*WHAT IS EXPECTED:* Set down all of the records below exactly, please, omitting the images.
Segment Start: SOURCE MATERIAL
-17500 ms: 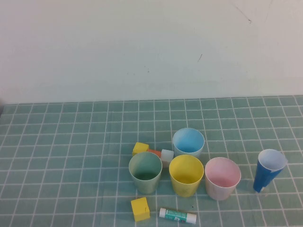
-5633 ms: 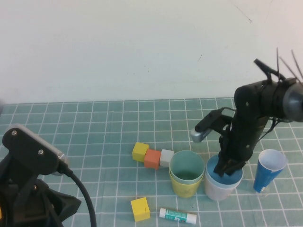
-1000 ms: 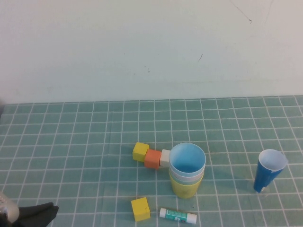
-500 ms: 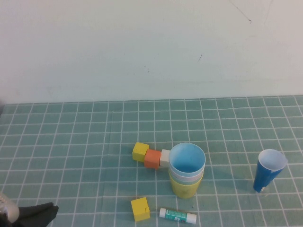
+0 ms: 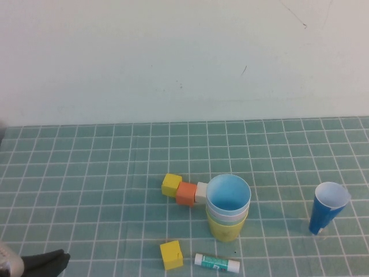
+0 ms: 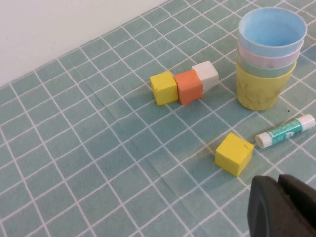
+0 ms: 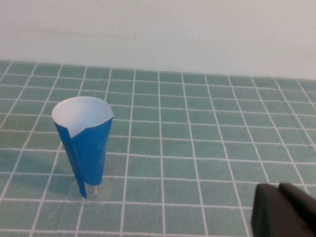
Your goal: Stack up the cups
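**All four cups nested, both arms drawn back to the near edge**

The four short, wide, tapered plastic cups stand as one upright stack [image 5: 228,209] a little right of the middle of the green gridded bench [image 5: 86,173], closer to its near edge than to the wall. The pastel yellow cup [image 5: 225,229] is at the bottom on the mat, with thin bands of pastel green and pink showing above its rim in the left wrist view, and the light blue cup [image 5: 229,194] sits on top, mouth up. The stack's long axis is vertical.

From the left gripper [image 6: 284,207], which sits at the near left corner of the bench, the stack lies away toward the far right, well apart. I cannot tell whether its fingers are spread or pressed together. The right gripper [image 7: 284,210] is low by the near right corner, out of the high view, and its state cannot be told either. Neither holds anything that shows.

Judging by the layout, the stacking looks finished and no cup is left standing alone.

A tall, narrow dark blue paper cone cup with a white inside [image 5: 327,208] stands apart toward the right edge, nearer the right arm. Touching the stack's left side is a row of small yellow, orange and white blocks [image 5: 185,191]. A loose yellow cube [image 5: 171,254] and a white-and-green glue stick [image 5: 216,263] lie near the front edge.
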You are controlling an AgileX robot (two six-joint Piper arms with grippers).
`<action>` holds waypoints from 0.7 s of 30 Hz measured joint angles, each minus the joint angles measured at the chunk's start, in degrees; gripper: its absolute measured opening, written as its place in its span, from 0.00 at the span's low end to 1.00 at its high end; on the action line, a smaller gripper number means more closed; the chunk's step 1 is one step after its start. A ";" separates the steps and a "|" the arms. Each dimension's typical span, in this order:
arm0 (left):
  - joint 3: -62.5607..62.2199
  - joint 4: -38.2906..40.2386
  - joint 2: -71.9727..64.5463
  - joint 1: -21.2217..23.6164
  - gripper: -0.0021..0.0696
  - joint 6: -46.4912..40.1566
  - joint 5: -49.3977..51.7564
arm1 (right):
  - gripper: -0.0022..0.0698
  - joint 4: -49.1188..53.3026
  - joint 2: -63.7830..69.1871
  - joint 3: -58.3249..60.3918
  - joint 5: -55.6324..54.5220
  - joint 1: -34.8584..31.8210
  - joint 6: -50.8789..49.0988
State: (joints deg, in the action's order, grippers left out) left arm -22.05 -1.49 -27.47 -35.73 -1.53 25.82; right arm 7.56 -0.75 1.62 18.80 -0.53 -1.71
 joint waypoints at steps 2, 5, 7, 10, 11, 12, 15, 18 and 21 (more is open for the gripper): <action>1.71 -0.66 1.18 0.62 0.03 -0.20 -1.43 | 0.03 0.10 0.00 0.00 0.07 0.00 0.00; 5.70 -0.95 4.93 4.04 0.03 -0.75 -5.16 | 0.03 0.10 0.00 -0.10 0.07 0.00 0.00; 8.58 -0.66 8.64 7.55 0.03 -0.84 -7.13 | 0.03 0.10 0.00 -0.10 0.07 0.00 0.00; 12.34 -0.57 14.44 14.29 0.03 0.86 -8.85 | 0.03 0.10 0.00 -0.10 0.07 0.00 -0.08; 13.49 -0.57 16.51 16.80 0.03 1.06 -9.24 | 0.03 0.10 0.00 -0.10 0.07 0.00 -0.08; 14.32 -0.57 18.11 19.23 0.03 1.53 -9.26 | 0.03 0.10 0.00 -0.10 0.07 0.00 -0.08; 17.13 -0.57 23.66 25.82 0.03 1.86 -9.65 | 0.03 0.10 0.00 -0.10 0.07 0.00 -0.08; 19.43 -0.57 27.12 30.48 0.03 1.97 -9.65 | 0.03 0.10 0.00 -0.10 0.07 0.00 -0.08; 21.52 -0.01 28.02 34.75 0.03 1.97 -9.76 | 0.03 0.10 0.00 -0.10 0.07 0.00 -0.08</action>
State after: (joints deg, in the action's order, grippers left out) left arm -0.52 -1.50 0.54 -0.98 0.43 16.06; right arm 7.66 -0.75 1.52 18.88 -0.53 -1.78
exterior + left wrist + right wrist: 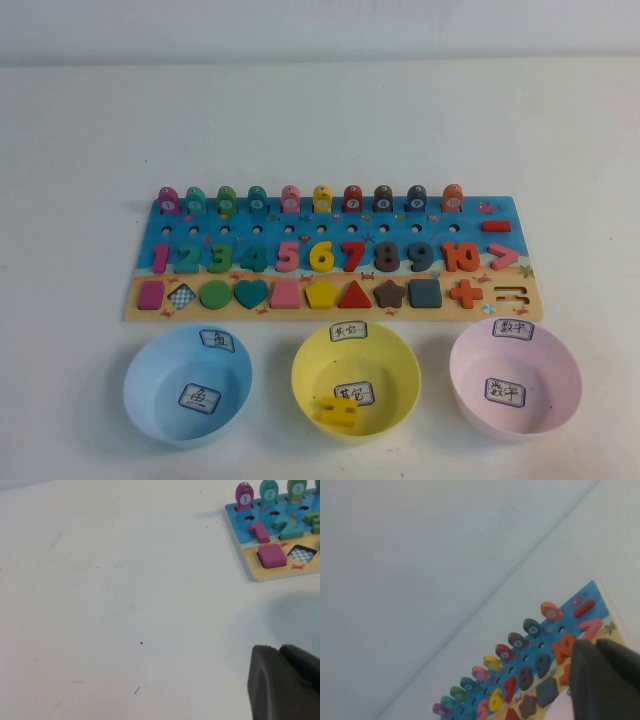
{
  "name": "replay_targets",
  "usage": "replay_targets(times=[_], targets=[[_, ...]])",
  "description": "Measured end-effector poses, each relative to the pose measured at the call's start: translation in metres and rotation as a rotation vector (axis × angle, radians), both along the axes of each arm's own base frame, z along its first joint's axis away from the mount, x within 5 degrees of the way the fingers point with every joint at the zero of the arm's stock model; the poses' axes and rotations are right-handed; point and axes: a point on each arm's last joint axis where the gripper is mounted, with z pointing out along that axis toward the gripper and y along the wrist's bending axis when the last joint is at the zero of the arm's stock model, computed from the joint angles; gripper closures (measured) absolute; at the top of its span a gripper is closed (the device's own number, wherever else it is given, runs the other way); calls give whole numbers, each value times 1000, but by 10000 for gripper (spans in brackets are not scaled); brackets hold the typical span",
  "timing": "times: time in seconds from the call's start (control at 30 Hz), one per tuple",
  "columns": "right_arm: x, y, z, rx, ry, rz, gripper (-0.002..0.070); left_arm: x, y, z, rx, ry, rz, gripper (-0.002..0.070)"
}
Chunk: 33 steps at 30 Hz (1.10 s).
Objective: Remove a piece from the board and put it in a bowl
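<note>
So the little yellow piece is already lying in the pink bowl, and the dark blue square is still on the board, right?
Not quite. The high view shows the yellow piece in the yellow bowl, not the pink one. The dark blue square does sit on the board. The left gripper and right gripper show only in their wrist views.

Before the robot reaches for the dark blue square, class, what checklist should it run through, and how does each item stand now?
1. Square seated in the board, nothing on top: ok.
2. Yellow bowl has room; it holds only a yellow piece: ok.
3. Path from square to yellow bowl unblocked in the high view: ok.
4. Right claw hangs above the board's right end, near the square: ok.
5. Left claw hangs over bare table left of the board, away from the path: ok.
6. Claws open or shut: cannot tell.
</note>
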Motion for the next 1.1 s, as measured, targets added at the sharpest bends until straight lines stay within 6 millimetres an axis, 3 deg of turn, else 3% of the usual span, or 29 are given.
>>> replay_targets(times=[0.17,0.3,0.4,0.5,0.67,0.83,0.93,1.1], targets=[[0,0,0,7,-1,2,694,0,0,0,0,0,0,680],[-2,4,3,-116,-21,43,694,0,0,0,0,0,0,680],[0,8,26,-244,-30,89,694,0,0,0,0,0,0,680],[13,12,65,-434,4,146,694,0,0,0,0,0,0,680],[56,22,137,-787,115,335,694,0,0,0,0,0,0,680],[111,33,177,-1014,278,617,694,0,0,0,0,0,0,680],[147,41,189,-1083,366,776,694,0,0,0,0,0,0,680],[211,64,179,-1224,485,907,694,0,0,0,0,0,0,680]])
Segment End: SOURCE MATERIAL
*RESULT OF THE TASK:*
-17500 ms: 
-5633 ms: 
-1000 ms: 
-500 ms: 
+0 ms: 
+0 ms: 
+0 ms: 
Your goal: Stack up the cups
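**All four cups nested, both arms drawn back to the near edge**

The four short, wide, tapered plastic cups stand as one upright stack [image 5: 228,209] a little right of the middle of the green gridded bench [image 5: 86,173], closer to its near edge than to the wall. The pastel yellow cup [image 5: 225,229] is at the bottom on the mat, with thin bands of pastel green and pink showing above its rim in the left wrist view, and the light blue cup [image 5: 229,194] sits on top, mouth up. The stack's long axis is vertical.

From the left gripper [image 6: 284,207], which sits at the near left corner of the bench, the stack lies away toward the far right, well apart. I cannot tell whether its fingers are spread or pressed together. The right gripper [image 7: 284,210] is low by the near right corner, out of the high view, and its state cannot be told either. Neither holds anything that shows.

Judging by the layout, the stacking looks finished and no cup is left standing alone.

A tall, narrow dark blue paper cone cup with a white inside [image 5: 327,208] stands apart toward the right edge, nearer the right arm. Touching the stack's left side is a row of small yellow, orange and white blocks [image 5: 185,191]. A loose yellow cube [image 5: 171,254] and a white-and-green glue stick [image 5: 216,263] lie near the front edge.
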You are controlling an AgileX robot (two six-joint Piper arms with grippers).
`<action>` holds waypoints from 0.7 s of 30 Hz measured joint angles, each minus the joint angles measured at the chunk's start, in degrees; gripper: its absolute measured opening, written as its place in its span, from 0.00 at the span's low end to 1.00 at its high end; on the action line, a smaller gripper number means more closed; the chunk's step 1 is one step after its start. A ";" separates the steps and a "|" the arms. Each dimension's typical span, in this order:
arm0 (left):
  - joint 3: -62.5607..62.2199
  - joint 4: -38.2906..40.2386
  - joint 2: -71.9727..64.5463
  - joint 1: -21.2217..23.6164
  - gripper: -0.0021..0.0696
  - joint 6: -46.4912..40.1566
  - joint 5: -49.3977..51.7564
arm1 (right):
  - gripper: -0.0022..0.0698
  - joint 4: -49.1188..53.3026
  - joint 2: -63.7830..69.1871
  - joint 3: -58.3249..60.3918
  - joint 5: -55.6324..54.5220
  - joint 1: -34.8584..31.8210
  - joint 6: -50.8789..49.0988
State: (joints deg, in the action's order, grippers left out) left arm -22.05 -1.49 -27.47 -35.73 -1.53 25.82; right arm 7.56 -0.75 1.62 18.80 -0.53 -1.71
 joint waypoints at steps 2, 5, 7, 10, 11, 12, 15, 18 and 21 (more is open for the gripper): <action>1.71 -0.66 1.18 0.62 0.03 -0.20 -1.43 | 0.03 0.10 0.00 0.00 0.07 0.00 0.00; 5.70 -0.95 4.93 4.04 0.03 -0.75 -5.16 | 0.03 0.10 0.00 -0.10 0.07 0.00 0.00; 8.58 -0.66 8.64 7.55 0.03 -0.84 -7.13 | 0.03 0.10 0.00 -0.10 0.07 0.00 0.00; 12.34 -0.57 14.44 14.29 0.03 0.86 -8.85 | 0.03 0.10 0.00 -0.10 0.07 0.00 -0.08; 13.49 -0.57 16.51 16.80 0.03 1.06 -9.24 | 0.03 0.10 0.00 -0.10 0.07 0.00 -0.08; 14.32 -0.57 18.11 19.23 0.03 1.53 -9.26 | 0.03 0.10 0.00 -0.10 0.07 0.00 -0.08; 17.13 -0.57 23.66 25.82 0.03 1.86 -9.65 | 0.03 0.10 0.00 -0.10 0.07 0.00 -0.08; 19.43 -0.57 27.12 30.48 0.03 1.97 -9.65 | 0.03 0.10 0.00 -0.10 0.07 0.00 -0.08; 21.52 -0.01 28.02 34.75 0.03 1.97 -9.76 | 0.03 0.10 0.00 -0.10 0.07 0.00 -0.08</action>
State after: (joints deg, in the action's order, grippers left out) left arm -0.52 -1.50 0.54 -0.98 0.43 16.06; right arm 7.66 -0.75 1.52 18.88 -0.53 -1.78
exterior + left wrist + right wrist: 
{
  "name": "replay_targets",
  "usage": "replay_targets(times=[_], targets=[[_, ...]])",
  "description": "Measured end-effector poses, each relative to the pose measured at the call's start: translation in metres and rotation as a rotation vector (axis × angle, radians), both along the axes of each arm's own base frame, z along its first joint's axis away from the mount, x within 5 degrees of the way the fingers point with every joint at the zero of the arm's stock model; the poses' axes and rotations are right-handed; point and axes: a point on each arm's last joint axis where the gripper is mounted, with z pointing out along that axis toward the gripper and y along the wrist's bending axis when the last joint is at the zero of the arm's stock model, computed from the joint angles; gripper closures (measured) absolute; at the top of its span a gripper is closed (the device's own number, wherever else it is given, runs the other way); calls give whole numbers, each value times 1000, but by 10000 for gripper (spans in brackets are not scaled); brackets hold the typical span",
  "timing": "times: time in seconds from the call's start (control at 30 Hz), one per tuple",
  "columns": "right_arm: x, y, z, rx, ry, rz, gripper (-0.002..0.070); left_arm: x, y, z, rx, ry, rz, gripper (-0.002..0.070)"
}
Chunk: 33 steps at 30 Hz (1.10 s).
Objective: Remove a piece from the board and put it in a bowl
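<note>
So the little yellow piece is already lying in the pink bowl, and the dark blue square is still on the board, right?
Not quite. The high view shows the yellow piece in the yellow bowl, not the pink one. The dark blue square does sit on the board. The left gripper and right gripper show only in their wrist views.

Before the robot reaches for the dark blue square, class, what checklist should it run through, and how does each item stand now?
1. Square seated in the board, nothing on top: ok.
2. Yellow bowl has room; it holds only a yellow piece: ok.
3. Path from square to yellow bowl unblocked in the high view: ok.
4. Right claw hangs above the board's right end, near the square: ok.
5. Left claw hangs over bare table left of the board, away from the path: ok.
6. Claws open or shut: cannot tell.
</note>
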Motion for the next 1.1 s, as measured, targets added at the sharpest bends until straight lines stay within 6 millimetres an axis, 3 deg of turn, else 3% of the usual span, or 29 are given.
>>> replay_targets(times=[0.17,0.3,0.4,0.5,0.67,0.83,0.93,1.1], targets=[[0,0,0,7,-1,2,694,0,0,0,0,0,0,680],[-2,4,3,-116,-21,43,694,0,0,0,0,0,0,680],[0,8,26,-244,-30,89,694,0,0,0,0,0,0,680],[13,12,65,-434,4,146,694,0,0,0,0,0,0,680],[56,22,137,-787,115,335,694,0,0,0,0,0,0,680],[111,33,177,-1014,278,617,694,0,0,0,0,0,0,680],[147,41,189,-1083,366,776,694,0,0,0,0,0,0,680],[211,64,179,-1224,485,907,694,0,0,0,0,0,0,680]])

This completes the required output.